The influencers, the celebrities, the doctors, the drug companies: They say a lot of the same things, some of them with the best of intentions, some of them because they want to make money. And with so much information about perimenopause out there, the message is getting through. Sometimes it makes women feel seen, and sometimes it scares them; sometimes it misleads them, and sometimes it leads them to something that will help.

Picture this: A 35-year-old woman comes across the headline “I’m a Hot Sleeper in Perimenopause—These Cooling Sheets and Pajamas Helped Calm My Night Sweats from $14.” She does a quick Google search on perimenopause, finds out that she could be in the right age bracket, finds the hysterical Reddit posts and an influencer posting about a must-have lubricant, and all of a sudden, she’s buying the entire list of products in the article because sometimes she runs hot at night too. Because she’s just started to realize that she’s older now, and her fertility won’t last forever, and her body won’t keep bouncing back. She’s scared, and she wants to feel better.

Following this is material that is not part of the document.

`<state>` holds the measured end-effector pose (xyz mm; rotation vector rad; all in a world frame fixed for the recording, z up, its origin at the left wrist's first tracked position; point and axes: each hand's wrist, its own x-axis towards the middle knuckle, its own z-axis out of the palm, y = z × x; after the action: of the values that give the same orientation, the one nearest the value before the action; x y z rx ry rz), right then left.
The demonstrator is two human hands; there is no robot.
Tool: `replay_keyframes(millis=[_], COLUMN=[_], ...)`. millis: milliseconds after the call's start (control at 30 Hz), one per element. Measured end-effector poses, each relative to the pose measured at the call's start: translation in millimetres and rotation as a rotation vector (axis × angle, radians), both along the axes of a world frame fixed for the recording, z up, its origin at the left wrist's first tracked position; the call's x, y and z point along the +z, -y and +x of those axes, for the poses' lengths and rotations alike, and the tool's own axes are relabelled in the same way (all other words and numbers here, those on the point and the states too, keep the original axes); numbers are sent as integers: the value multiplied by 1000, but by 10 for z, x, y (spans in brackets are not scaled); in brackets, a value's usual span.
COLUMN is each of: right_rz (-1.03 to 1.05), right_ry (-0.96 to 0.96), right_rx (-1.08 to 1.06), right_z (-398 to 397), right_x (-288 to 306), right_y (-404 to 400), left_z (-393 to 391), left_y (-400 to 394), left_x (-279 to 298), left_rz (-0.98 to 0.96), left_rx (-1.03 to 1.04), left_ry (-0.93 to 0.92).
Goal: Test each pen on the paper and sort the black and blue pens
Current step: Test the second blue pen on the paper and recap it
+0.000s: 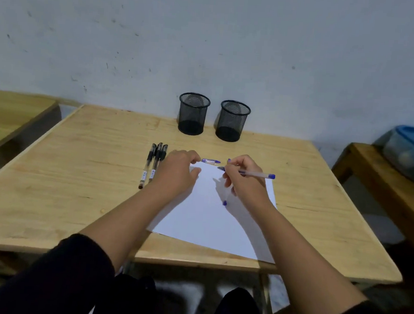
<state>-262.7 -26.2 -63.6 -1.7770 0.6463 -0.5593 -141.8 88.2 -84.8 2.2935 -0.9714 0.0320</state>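
Head view: the right hand point(244, 181) grips a blue pen point(256, 174), tip on the paper point(209, 220); the left hand point(178, 173) presses the paper, fingers loosely bent. 3 black pens point(153, 163) lie left of it, 2 cups point(213, 115) behind.

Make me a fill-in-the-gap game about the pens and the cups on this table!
1. The right hand holds a pen with a ____ end cap.
2. Behind the paper stand ____ mesh cups.
3. The black pens lie to the ____ of the paper.
4. The left hand rests on the ____.

Missing words: blue; two; left; paper
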Motion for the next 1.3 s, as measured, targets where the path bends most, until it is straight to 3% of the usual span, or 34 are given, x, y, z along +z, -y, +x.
replay_keyframes(millis=[333,433,767,1300], right_rz=[85,134,246,204], right_ry=[-9,32,232,255], right_rx=[-19,-91,-92,2], right_z=[-67,-35,45,16], right_x=[-23,-85,-26,35], right_y=[-20,465,468,448], left_z=[215,288,37,-174], left_y=[76,629,616,582], left_x=[-209,-237,-52,173], left_rz=[108,104,-290,-366], left_rx=[74,3,-67,-172], left_ry=[13,-1,-106,-81])
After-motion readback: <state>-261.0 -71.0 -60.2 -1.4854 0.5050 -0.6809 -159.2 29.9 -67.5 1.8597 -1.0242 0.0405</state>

And now picture this: The fortysomething woman can’t sleep and feels sad all the time, like she’s coming undone, even though her marriage is good and the kids are the light of her life. Her back hurts when it never did before, and sex hurts too. She wants an explanation, and she listens to a celebrity interview, and there it is, a woman saying there’s a pill that will stop all of this and make her feel young again. She gets a prescription, and it helps. The feeling is relief. And relief, as it turns out, is an intoxicating thing, whether it comes in the form of medicine, merch, or just the reassurance that you are not, in fact, losing your mind.